Steinmetz horsed up the ladder into the conning tower—sure enough, there was a target on the radar screen: “Battle stations night radar!” He scrambled up to the bridge and saw an unescorted freighter with a distinctive raked bow lumbering into view against the land background. To Steinmetz, she looked as big as a house. Though the ship was blacked out, from time to time Steinmetz saw a bright light spill from an open door in her after deckhouse, which made her easy to follow.
Steinmetz swung the Crevalle around to bring her stern tubes to bear. Two torpedo hits flung flame and debris into the night sky. The maru staggered drunkenly, dropped her head, and went down under a pall of sooty black smoke. “Definitely sunk,” Steinmetz reported.3
He sank another ship the next day, June tenth, an engines-aft cargo ship. He put two torpedoes into her, then watched her “turn turtle.” In a sea of debris Steinmetz and his men on the Crevalle’s bridge counted about twenty-five survivors in the water clinging to a life raft. Earlier, Steinmetz had fired a single torpedo at an old-fashioned tug towing a raft of logs, only to see the tin fish skim along the surface like a playful dolphin and pass within inches of the tug’s forefoot for a big miss. “Not
so good,” he said. This was better.
It was even better the next day, June 11—comical, too—when Steinmetz picked up another ship early in the morning.
0252 Target on northerly course . . . making about 7-8 kts. Manned Battle Stations. Target not seen from bridge until 5500 y. range. It’s getting fairly light but we are both in a rain squall. Decided to try to get him on the surface. Headed in at 15 kts. . . . [F] ired two torpedoes to hit at M.O.T.
0312 Rang up all stop.
0310 Fired tube #5 and # 6. Just a split second before firing, rain stopped and C.O. was about to order not to shoot. However, first fish was away on previous orders. . . .

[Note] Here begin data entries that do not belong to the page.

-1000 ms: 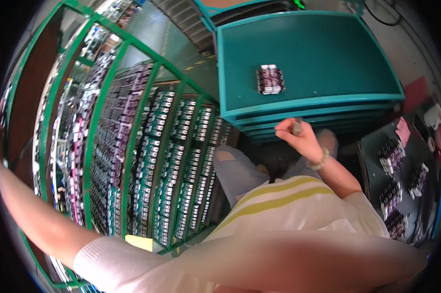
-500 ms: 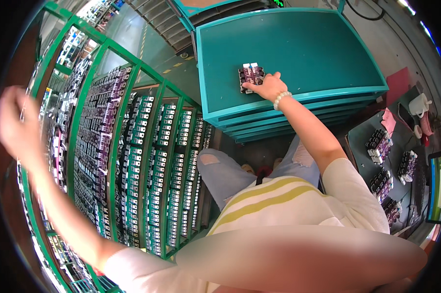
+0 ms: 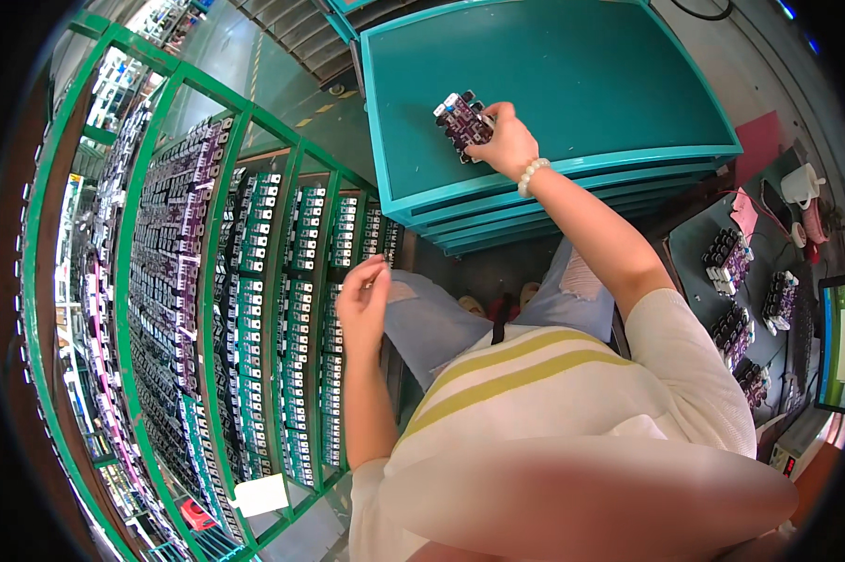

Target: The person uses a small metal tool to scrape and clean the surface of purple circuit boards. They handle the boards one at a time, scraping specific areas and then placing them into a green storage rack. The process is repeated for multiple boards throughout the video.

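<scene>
My right hand (image 3: 508,142), with a beaded bracelet at its wrist, is closed on the near right side of a purple circuit board (image 3: 462,120) with black and white connectors. The board sits tilted at the left part of the teal cabinet top (image 3: 600,84); whether it fully rests there I cannot tell. Over my left knee, beside the green rack, my left hand (image 3: 361,300) is raised with loosely bent fingers and nothing visible in it.
The green metal rack (image 3: 218,155) on the left holds rows of boards (image 3: 254,225). A dark bench (image 3: 689,248) on the right carries several similar purple boards (image 3: 727,260), a white cup (image 3: 801,185) and a screen (image 3: 839,347). A white card (image 3: 261,495) hangs low on the rack.
My left hand has swung from the far left of the rack to beside my knee. My right hand has turned the board on the cabinet top.
</scene>
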A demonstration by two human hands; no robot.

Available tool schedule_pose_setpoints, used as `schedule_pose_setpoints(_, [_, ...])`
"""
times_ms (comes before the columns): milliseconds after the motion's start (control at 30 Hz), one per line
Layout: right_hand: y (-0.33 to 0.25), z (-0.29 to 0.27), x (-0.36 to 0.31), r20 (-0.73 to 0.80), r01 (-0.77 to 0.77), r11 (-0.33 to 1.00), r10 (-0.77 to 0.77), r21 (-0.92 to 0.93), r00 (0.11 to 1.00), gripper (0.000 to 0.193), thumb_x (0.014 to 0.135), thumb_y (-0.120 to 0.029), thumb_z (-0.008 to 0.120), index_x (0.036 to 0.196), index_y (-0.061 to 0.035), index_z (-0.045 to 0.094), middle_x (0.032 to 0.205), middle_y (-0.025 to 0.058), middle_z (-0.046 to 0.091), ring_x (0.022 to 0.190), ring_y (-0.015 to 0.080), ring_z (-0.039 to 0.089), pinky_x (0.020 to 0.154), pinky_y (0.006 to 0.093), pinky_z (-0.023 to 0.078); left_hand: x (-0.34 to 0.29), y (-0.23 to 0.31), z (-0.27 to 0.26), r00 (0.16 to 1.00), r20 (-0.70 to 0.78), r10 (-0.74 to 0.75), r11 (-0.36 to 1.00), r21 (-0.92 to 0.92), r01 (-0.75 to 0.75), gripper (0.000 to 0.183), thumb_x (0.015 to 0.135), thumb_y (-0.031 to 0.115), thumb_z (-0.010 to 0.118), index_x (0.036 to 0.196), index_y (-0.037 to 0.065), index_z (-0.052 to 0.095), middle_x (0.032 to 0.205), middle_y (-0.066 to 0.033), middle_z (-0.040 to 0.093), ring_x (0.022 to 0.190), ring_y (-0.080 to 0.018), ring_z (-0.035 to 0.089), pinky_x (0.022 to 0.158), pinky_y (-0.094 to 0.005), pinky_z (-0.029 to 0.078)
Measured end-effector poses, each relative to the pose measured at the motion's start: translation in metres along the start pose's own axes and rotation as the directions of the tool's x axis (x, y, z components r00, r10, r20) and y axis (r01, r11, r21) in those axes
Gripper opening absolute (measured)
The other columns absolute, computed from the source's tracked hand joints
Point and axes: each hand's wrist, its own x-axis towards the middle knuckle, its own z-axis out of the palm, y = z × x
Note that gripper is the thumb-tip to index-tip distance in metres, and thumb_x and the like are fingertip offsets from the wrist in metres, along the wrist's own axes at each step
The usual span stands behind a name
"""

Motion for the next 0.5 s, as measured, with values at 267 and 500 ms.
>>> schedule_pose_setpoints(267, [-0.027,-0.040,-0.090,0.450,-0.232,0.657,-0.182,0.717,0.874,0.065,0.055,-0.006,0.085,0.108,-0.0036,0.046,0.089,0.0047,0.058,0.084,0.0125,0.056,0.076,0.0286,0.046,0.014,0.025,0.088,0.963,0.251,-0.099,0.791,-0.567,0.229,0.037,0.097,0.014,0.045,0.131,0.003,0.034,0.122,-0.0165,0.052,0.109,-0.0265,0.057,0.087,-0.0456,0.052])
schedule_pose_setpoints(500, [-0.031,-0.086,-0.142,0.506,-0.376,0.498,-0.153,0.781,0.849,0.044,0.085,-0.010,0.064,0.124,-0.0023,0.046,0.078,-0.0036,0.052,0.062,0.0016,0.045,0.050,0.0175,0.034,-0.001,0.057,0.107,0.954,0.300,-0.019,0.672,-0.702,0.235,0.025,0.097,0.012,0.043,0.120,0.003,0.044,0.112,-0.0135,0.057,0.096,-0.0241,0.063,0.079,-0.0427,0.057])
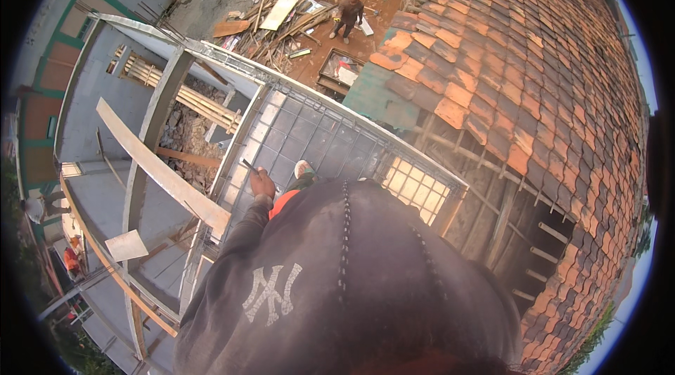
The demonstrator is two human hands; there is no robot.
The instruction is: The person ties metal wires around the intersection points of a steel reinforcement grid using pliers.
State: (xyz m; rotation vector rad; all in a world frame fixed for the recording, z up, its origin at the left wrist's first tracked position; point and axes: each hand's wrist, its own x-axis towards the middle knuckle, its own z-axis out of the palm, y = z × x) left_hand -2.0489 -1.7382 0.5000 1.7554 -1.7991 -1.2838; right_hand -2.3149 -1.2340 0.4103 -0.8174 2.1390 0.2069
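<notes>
Largest first: flat grey rectangular deck (334, 153), overlaid with a square mesh of grey steel bars (309, 125). Pale shoe (303, 167) at the mesh. Our left hand (262, 184), near the deck's left edge: fingers curled round a dark, slim, rod-like tool (247, 165). Right hand hidden; we cannot judge its fingers. Risks, we judge: slackened grip drops the tool over that edge; a toe caught in mesh trips us.

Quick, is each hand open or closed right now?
Left hand: closed, holding a slim dark object.
Right hand: not in view, so it cannot be told.
</notes>
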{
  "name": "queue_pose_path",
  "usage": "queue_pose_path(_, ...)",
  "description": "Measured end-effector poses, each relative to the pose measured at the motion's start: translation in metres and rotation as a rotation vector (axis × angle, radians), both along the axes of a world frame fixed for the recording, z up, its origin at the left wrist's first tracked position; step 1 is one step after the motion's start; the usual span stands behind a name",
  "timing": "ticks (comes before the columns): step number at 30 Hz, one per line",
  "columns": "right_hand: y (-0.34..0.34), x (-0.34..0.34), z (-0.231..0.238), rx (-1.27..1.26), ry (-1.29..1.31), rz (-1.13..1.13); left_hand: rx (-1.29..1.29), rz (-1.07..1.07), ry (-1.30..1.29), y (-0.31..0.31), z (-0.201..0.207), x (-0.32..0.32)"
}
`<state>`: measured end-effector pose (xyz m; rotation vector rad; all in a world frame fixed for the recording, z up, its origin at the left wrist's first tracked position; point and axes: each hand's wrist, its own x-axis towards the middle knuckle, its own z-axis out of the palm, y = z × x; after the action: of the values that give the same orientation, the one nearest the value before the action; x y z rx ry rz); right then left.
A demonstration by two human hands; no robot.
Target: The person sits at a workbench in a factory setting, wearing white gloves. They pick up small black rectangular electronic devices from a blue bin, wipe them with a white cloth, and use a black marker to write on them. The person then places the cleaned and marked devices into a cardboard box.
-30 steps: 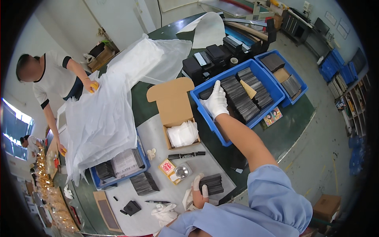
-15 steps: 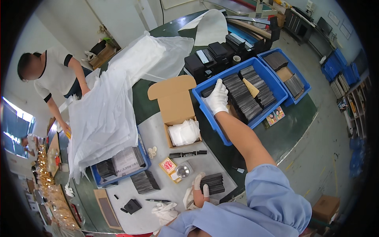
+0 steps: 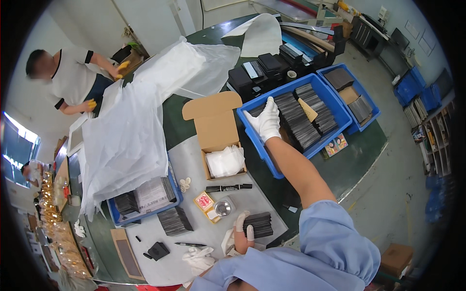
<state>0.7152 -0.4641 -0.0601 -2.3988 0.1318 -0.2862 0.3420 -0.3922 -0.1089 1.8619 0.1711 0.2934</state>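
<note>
My right hand (image 3: 266, 122), in a white glove, reaches into the blue bin (image 3: 297, 164) at its left end. Its thumb and fingers spread around dark thin plates there, and its grip is partly hidden. Rows of dark plates (image 3: 292, 119) stand packed in the bin with a tan card (image 3: 307, 110) among them. Close to my body, my left hand (image 3: 241, 235), with white covers on its fingertips, is closed on a stack of dark thin plates (image 3: 259, 224). Left of it are a round metal-topped jar (image 3: 223, 208) and a red-and-yellow box (image 3: 204, 200).
An open cardboard box (image 3: 206, 165) holds white packets. A marker (image 3: 229, 187) lies before it. White sheets (image 3: 124, 145) cover another blue bin (image 3: 145, 213) on the left. A second dark stack (image 3: 175, 221) sits nearby. Another person (image 3: 73, 82) in yellow gloves stands at the far left.
The other person has straightened up and drawn both hands back from the white sheets. My two hands stay in nearly the same places, and the view has shifted slightly.
</note>
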Motion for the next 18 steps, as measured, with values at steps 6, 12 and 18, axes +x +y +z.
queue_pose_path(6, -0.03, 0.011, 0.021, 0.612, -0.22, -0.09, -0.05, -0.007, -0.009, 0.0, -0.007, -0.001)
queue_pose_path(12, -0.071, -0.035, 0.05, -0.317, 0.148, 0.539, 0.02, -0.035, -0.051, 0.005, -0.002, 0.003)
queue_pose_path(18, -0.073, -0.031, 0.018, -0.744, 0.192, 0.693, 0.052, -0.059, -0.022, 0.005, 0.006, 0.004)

0314 Target apparently sees us or the one torpedo that broached. Swung left with full rudder and went ahead flank. We went off in a cloud of smoke. Target blowing whistle and looks as if he is backing down. Smoke pouring from his stack.
No timed hits. Started running ahead of target at 4500 yd. range. Realize that we should have gotten ahead and submerged in the first place. . . .
0325 Target in plain sight from bridge, binoculars not necessary.
0328 Submerged. Will try for a last chance gamble.
0331 At 58 ft. using ST [radar]. C.O. called angle on the bow 150 degrees port. ST called C.O. a liar as range is closing. We couldn’t believe our eyes. Nobody is that dumb. They must have seen us dive. Managed to calm down enough to get two tubes ready and swing to firing course. . . . This guy resumed his base course and kept on. He must have given the engineers hell as he is making ¾ of a kt more speed. His stack shows it.